Work order - How many lines below include the word "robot"? State that number and nothing else.

(Entries taken from a collection)
+--

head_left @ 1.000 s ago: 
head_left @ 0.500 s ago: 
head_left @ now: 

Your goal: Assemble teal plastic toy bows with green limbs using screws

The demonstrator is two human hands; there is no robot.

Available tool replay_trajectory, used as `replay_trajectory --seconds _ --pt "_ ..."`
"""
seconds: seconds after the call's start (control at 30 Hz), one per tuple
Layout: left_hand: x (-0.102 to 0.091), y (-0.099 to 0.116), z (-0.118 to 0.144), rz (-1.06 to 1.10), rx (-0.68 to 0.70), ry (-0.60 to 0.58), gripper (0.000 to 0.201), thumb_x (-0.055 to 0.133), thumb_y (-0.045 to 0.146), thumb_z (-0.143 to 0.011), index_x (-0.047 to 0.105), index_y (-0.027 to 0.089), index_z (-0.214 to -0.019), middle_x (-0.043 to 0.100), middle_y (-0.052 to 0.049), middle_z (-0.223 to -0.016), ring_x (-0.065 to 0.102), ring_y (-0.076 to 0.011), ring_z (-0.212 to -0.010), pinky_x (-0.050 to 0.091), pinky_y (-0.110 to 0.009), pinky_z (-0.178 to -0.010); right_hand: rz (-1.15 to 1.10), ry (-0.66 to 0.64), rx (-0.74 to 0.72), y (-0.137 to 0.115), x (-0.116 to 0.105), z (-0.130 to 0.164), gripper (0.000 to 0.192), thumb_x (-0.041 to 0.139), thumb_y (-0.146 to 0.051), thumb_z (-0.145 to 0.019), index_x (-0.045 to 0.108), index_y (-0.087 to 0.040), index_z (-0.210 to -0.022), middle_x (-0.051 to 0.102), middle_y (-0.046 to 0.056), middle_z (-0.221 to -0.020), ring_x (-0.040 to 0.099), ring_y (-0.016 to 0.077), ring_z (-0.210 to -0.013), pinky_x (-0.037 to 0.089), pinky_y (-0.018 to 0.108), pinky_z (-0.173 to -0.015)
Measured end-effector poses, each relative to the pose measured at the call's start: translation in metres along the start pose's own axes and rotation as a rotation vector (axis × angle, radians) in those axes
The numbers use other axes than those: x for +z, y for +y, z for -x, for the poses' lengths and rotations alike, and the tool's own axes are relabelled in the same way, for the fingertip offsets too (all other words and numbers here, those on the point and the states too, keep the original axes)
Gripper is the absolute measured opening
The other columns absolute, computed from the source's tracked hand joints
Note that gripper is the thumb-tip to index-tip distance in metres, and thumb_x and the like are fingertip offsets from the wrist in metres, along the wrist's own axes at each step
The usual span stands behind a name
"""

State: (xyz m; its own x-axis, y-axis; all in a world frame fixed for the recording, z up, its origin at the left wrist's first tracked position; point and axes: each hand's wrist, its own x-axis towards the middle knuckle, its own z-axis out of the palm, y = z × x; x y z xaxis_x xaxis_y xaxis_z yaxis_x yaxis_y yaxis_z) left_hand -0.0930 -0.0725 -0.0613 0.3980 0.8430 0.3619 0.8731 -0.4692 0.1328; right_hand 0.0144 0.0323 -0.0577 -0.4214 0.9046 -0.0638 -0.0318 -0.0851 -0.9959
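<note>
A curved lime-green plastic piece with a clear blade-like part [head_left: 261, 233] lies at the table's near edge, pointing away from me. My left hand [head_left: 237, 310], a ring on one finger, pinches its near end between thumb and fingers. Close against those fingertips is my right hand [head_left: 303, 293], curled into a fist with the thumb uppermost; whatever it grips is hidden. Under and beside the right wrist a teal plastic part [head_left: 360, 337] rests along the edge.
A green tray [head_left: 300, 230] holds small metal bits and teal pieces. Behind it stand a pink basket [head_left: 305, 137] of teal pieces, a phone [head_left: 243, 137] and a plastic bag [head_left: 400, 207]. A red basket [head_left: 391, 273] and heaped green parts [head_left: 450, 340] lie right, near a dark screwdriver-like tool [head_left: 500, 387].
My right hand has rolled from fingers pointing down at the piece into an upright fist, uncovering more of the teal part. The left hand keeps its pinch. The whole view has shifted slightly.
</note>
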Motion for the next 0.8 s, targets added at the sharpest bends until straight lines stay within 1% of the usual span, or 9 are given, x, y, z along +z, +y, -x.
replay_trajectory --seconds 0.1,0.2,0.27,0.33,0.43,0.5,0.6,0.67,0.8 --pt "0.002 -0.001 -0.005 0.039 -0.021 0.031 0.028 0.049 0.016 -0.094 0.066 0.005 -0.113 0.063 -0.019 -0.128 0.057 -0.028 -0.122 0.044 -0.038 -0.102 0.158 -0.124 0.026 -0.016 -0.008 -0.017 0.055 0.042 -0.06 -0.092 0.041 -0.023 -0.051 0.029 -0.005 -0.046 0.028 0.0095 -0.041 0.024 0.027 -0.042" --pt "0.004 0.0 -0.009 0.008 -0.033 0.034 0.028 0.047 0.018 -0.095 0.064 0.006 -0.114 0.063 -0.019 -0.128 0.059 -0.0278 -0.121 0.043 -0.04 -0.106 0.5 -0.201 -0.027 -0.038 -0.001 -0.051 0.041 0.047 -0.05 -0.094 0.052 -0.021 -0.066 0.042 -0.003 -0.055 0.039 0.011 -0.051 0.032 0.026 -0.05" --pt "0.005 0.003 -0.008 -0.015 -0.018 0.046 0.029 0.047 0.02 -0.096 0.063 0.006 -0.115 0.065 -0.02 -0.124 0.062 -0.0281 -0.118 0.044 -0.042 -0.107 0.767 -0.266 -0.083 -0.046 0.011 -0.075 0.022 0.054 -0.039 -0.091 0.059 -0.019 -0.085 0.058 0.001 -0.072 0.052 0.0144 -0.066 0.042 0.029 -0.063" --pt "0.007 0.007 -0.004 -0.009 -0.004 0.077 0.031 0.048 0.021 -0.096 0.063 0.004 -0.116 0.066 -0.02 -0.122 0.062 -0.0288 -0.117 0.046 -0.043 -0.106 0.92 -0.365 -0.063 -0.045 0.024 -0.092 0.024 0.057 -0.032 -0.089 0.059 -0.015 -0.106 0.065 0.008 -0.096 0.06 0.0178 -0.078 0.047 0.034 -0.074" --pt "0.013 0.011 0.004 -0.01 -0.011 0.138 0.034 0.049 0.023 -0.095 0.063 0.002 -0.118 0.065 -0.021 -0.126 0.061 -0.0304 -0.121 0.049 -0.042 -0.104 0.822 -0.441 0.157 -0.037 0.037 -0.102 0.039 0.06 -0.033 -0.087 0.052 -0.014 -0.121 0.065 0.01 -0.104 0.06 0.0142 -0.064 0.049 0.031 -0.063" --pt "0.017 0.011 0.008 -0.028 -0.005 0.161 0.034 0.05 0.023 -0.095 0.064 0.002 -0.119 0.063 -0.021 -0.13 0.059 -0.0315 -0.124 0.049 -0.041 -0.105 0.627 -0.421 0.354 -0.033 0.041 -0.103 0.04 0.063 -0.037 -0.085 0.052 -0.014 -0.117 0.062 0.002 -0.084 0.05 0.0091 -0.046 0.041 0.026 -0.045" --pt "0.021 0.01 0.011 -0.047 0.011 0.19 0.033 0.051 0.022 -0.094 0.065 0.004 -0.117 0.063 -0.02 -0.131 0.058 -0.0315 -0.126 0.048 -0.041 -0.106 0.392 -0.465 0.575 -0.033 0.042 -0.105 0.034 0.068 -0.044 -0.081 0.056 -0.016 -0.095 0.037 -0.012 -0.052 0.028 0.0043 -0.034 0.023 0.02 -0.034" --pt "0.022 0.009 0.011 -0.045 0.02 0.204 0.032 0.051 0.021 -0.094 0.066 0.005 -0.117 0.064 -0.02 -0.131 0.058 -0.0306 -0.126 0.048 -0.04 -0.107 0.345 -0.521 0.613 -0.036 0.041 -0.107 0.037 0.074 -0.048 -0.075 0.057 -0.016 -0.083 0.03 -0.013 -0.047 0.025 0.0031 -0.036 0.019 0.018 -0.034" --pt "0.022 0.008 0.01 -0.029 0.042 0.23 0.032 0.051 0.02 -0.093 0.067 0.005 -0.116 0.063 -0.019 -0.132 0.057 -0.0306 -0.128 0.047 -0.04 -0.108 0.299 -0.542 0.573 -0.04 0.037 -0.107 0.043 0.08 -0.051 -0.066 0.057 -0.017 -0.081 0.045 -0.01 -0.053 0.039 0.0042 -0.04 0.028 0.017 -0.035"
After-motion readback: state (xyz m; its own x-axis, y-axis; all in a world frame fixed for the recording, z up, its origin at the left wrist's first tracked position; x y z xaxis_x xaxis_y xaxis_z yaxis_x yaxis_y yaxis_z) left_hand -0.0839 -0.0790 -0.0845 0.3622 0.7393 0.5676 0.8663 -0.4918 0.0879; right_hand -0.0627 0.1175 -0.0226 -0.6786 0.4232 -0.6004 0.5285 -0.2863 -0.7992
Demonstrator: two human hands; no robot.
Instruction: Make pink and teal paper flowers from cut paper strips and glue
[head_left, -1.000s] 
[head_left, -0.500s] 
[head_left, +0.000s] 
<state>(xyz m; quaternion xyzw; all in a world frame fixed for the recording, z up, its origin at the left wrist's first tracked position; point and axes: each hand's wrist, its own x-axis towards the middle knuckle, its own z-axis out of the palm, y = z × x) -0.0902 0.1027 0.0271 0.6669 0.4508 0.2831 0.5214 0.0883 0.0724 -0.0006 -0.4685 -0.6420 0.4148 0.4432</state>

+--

Result for this task - 2